PostgreSQL Weekly News - February 14, 2021

Posted on 2021-02-15 by PWN

PostgreSQL Weekly News - February 14, 2021

Security releases 13.2, 12.6, 11.11, 10.16, 9.6.21, and 9.5.25 are out. Please upgrade ASAP. 9.2.25 is the last release of PostgreSQL 9.5.

Person of the week:

PostgreSQL Product News

check_pgbackrest 2.0, a Nagios-compatible monitor for pgBackRest, released.

AGE 0.3.0, a PostgreSQL extension that provides graph database functionality, released.

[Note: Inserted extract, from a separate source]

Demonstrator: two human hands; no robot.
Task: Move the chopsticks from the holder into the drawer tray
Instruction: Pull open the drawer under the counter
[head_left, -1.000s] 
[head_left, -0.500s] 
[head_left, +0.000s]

PostgreSQL Jobs for February

PostgreSQL in the News

Planet PostgreSQL:

PostgreSQL Weekly News is brought to you this week by David Fetter

Submit news and announcements by Sunday at 3:00pm PST8PDT to

Applied Patches

Heikki Linnakangas pushed:

  • Fix permission checks on constraint violation errors on partitions. If a cross-partition UPDATE violates a constraint on the target partition, and the columns in the new partition are in different physical order than in the parent, the error message can reveal columns that the user does not have SELECT permission on. A similar bug was fixed earlier in commit 804b6b6db4. The cause of the bug is that the callers of the ExecBuildSlotValueDescription() function got confused when constructing the list of modified columns. If the tuple was routed from a parent, we converted the tuple to the parent's format, but the list of modified columns was grabbed directly from the child's RTE entry. ExecUpdateLockMode() had a similar issue. That lead to confusion on which columns are key columns, leading to wrong tuple lock being taken on tables referenced by foreign keys, when a row is updated with INSERT ON CONFLICT UPDATE. A new isolation test is added for that corner case. With this patch, the ri_RangeTableIndex field is no longer set for partitions that don't have an entry in the range table. Previously, it was set to the RTE entry of the parent relation, but that was confusing. NOTE: This modifies the ResultRelInfo struct, replacing the ri_PartitionRoot field with ri_RootResultRelInfo. That's a bit risky to backpatch, because it breaks any extensions accessing the field. The change that ri_RangeTableIndex is not set for partitions could potentially break extensions, too. The ResultRelInfos are visible to FDWs at least, and this patch required small changes to postgres_fdw. Nevertheless, this seem like the least bad option. I don't think these fields widely used in extensions; I don't think there are FDWs out there that uses the FDW "direct update" API, other than postgres_fdw. If there is, you will get a compilation error, so hopefully it is caught quickly. Backpatch to 11, where support for both cross-partition UPDATEs, and unique indexes on partitioned tables, were added. Reviewed-by: Amit Langote Security: CVE-2021-3393

Tom Lane pushed:

  • Fix mishandling of column-level SELECT privileges for join aliases. scanNSItemForColumn, expandNSItemAttrs, and ExpandSingleTable would pass the wrong RTE to markVarForSelectPriv when dealing with a join ParseNamespaceItem: they'd pass the join RTE, when what we need to mark is the base table that the join column came from. The end result was to not fill the base table's selectedCols bitmap correctly, resulting in an understatement of the set of columns that are read by the query. The executor would still insist on there being at least one selectable column; but with a correctly crafted query, a user having SELECT privilege on just one column of a table would nonetheless be allowed to read all its columns. To fix, make markRTEForSelectPriv fetch the correct RTE for itself, ignoring the possibly-mismatched RTE passed by the caller. Later, we'll get rid of some now-unused RTE arguments, but that risks API breaks so we won't do it in released branches. This problem was introduced by commit 9ce77d75c, so back-patch to v13 where that came in. Thanks to Sven Klemm for reporting the problem. Security: CVE-2021-20229

  • Remove no-longer-used RTE argument of markVarForSelectPriv(). In the wake of c028faf2a, this is no longer needed. I left it out of that patch since the API change would be undesirable in a released branch; but there's no reason not to do it in HEAD.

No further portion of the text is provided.